- DESCRIPTION OF THE TASK: Return the data. Every word must match.

- AVAILABLE DATA:
= = = = =

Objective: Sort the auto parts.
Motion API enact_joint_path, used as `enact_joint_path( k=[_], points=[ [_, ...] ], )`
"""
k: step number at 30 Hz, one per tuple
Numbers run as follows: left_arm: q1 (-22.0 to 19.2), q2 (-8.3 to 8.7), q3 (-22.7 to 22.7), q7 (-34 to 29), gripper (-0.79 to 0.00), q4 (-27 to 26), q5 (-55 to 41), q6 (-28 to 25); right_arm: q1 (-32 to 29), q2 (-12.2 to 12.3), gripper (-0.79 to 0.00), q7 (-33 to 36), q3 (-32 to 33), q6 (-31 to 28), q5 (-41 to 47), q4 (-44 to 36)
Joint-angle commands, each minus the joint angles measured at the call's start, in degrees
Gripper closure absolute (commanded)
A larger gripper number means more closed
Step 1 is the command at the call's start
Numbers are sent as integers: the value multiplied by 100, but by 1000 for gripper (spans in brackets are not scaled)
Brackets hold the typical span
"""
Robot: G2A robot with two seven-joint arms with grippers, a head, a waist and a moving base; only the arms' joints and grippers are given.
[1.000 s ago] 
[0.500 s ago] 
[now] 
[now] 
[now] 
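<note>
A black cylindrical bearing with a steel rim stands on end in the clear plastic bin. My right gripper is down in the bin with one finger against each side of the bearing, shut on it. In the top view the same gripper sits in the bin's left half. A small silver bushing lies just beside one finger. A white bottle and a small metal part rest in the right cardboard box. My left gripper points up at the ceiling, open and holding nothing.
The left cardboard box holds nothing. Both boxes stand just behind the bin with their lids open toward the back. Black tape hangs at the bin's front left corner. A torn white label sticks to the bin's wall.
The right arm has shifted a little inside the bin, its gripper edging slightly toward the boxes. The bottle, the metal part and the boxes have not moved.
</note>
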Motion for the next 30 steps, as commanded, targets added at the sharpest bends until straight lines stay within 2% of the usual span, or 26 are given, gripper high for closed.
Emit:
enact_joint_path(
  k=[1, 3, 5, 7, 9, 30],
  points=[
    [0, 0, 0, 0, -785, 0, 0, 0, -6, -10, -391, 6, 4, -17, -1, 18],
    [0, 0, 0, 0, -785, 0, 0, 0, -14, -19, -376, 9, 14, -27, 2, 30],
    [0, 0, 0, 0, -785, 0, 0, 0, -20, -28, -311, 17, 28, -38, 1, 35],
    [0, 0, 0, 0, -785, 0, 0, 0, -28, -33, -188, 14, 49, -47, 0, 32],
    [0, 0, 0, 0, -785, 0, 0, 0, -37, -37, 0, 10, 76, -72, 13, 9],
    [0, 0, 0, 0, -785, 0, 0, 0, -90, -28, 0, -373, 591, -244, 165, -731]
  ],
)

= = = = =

- ANSWER AREA:
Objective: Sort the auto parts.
Motion API enact_joint_path, used as `enact_joint_path( k=[_], points=[ [_, ...] ], )`
"""
k: step number at 30 Hz, one per tuple
Numbers run as follows: left_arm: q1 (-22.0 to 19.2), q2 (-8.3 to 8.7), q3 (-22.7 to 22.7), q7 (-34 to 29), gripper (-0.79 to 0.00), q4 (-27 to 26), q5 (-55 to 41), q6 (-28 to 25); right_arm: q1 (-32 to 29), q2 (-12.2 to 12.3), gripper (-0.79 to 0.00), q7 (-33 to 36), q3 (-32 to 33), q6 (-31 to 28), q5 (-41 to 47), q4 (-44 to 36)
Joint-angle commands, each minus the joint angles measured at the call's start, in degrees
Gripper closure absolute (commanded)
A larger gripper number means more closed
Step 1 is the command at the call's start
Numbers are sent as integers: the value multiplied by 100, but by 1000 for gripper (spans in brackets are not scaled)
Brackets hold the typical span
"""
Robot: G2A robot with two seven-joint arms with grippers, a head, a waist and a moving base; only the arms' joints and grippers are given.
[1.000 s ago] 
[0.500 s ago] 
[now] 
[now] 
[now] 
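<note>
A black cylindrical bearing with a steel rim stands on end in the clear plastic bin. My right gripper is down in the bin with one finger against each side of the bearing, shut on it. In the top view the same gripper sits in the bin's left half. A small silver bushing lies just beside one finger. A white bottle and a small metal part rest in the right cardboard box. My left gripper points up at the ceiling, open and holding nothing.
The left cardboard box holds nothing. Both boxes stand just behind the bin with their lids open toward the back. Black tape hangs at the bin's front left corner. A torn white label sticks to the bin's wall.
The right arm has shifted a little inside the bin, its gripper edging slightly toward the boxes. The bottle, the metal part and the boxes have not moved.
</note>
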Motion for the next 30 steps, as commanded, targets added at the sharpest bends until straight lines stay within 2% of the usual span, or 26 are given, gripper high for closed.
Emit:
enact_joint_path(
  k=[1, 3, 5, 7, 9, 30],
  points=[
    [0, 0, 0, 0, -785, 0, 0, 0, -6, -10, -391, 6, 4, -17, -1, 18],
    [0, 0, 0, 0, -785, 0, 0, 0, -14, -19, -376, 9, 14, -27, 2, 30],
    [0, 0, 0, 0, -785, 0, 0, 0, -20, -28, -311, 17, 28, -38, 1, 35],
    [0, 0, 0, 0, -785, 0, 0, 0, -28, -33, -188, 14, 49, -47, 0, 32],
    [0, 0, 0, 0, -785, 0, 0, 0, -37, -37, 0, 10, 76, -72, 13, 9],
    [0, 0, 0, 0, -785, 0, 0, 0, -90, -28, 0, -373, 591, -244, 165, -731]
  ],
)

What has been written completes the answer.